Maine Department of Marine Resources commissioner Patrick Keliher has sent a letter to NOAA's Northeast Fisheries Science Center, refuting a recent memo which suggests that the lobster industry may be playing a role in the decline of the North Atlantic Right Whale.
"This publication, this technical memo as written, really creates a challenge for folks who want to have a conversation that's based on really sound science,” says Jeff Nichols, spokesperson for Maine DMR.
Nichols says, as an example, there's little evidence to support the notion that lobstermen are using "tougher rope" than they did prior to 2015, contributing to entanglements. And he says the memo attempts to link whale entanglement risk to the amount of lobster being landed.
"To say that because Maine landings are on the increase, the risk is also on the increase is not borne out by the data,” Nichols says.
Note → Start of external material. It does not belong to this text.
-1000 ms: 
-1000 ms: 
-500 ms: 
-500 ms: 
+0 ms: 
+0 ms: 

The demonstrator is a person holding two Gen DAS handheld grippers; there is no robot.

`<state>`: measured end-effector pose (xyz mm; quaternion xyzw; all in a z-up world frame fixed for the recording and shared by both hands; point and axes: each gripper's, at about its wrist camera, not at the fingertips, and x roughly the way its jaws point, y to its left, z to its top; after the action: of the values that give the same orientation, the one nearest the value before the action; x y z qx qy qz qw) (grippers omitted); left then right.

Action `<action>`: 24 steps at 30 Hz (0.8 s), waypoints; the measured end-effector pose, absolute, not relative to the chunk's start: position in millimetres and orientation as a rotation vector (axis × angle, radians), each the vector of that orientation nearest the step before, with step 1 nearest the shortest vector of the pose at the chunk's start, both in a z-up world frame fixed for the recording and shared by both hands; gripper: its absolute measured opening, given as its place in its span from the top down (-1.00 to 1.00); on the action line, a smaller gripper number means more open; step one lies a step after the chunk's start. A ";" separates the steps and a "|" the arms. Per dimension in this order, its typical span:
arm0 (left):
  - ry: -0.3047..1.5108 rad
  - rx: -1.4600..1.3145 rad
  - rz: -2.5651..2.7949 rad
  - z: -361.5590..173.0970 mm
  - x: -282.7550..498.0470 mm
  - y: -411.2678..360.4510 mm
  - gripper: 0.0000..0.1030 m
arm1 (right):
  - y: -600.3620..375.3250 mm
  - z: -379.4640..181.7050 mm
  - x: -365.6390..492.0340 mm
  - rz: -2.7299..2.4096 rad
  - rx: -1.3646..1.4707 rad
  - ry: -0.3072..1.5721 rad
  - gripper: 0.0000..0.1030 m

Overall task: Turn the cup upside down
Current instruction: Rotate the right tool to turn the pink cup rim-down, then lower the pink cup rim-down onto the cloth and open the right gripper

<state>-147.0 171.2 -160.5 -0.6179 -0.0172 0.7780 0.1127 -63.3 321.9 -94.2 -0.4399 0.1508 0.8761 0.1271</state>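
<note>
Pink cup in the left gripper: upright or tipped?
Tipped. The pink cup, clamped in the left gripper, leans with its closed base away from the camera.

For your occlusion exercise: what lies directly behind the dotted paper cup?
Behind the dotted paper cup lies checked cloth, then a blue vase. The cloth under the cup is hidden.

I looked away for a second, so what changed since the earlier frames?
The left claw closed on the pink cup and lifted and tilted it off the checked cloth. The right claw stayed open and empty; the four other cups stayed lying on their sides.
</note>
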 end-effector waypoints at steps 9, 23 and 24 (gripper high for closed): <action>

Executive Director of the Maine Lobstermen's Association, Patrice McCarron, has also questioned the data and its relevance, as none of the 17 North Atlantic Right Whale deaths recorded last year occurred in Maine, where the bulk of lobstering takes place.
Nichols says the department does have "lingering questions" about what role an emerging Canadian snow crab industry may be playing.
The letter reiterates concerns that have emerged from the industry since the report was released.
The Atlantic Large Whale Take Reduction Team is set to meet next week in Providence, Rhode Island to consider measures including possible zone closures and changes to gear.
The North Atlantic Right Whale is one of the most endangered marine mammals on earth, with numbers estimated at about 450 remaining in the wild.
Conservation experts, and scientists at NOAA, have agreed that ship strikes and gear entanglements are contributing to whale population decline, and hastening the species toward extinction.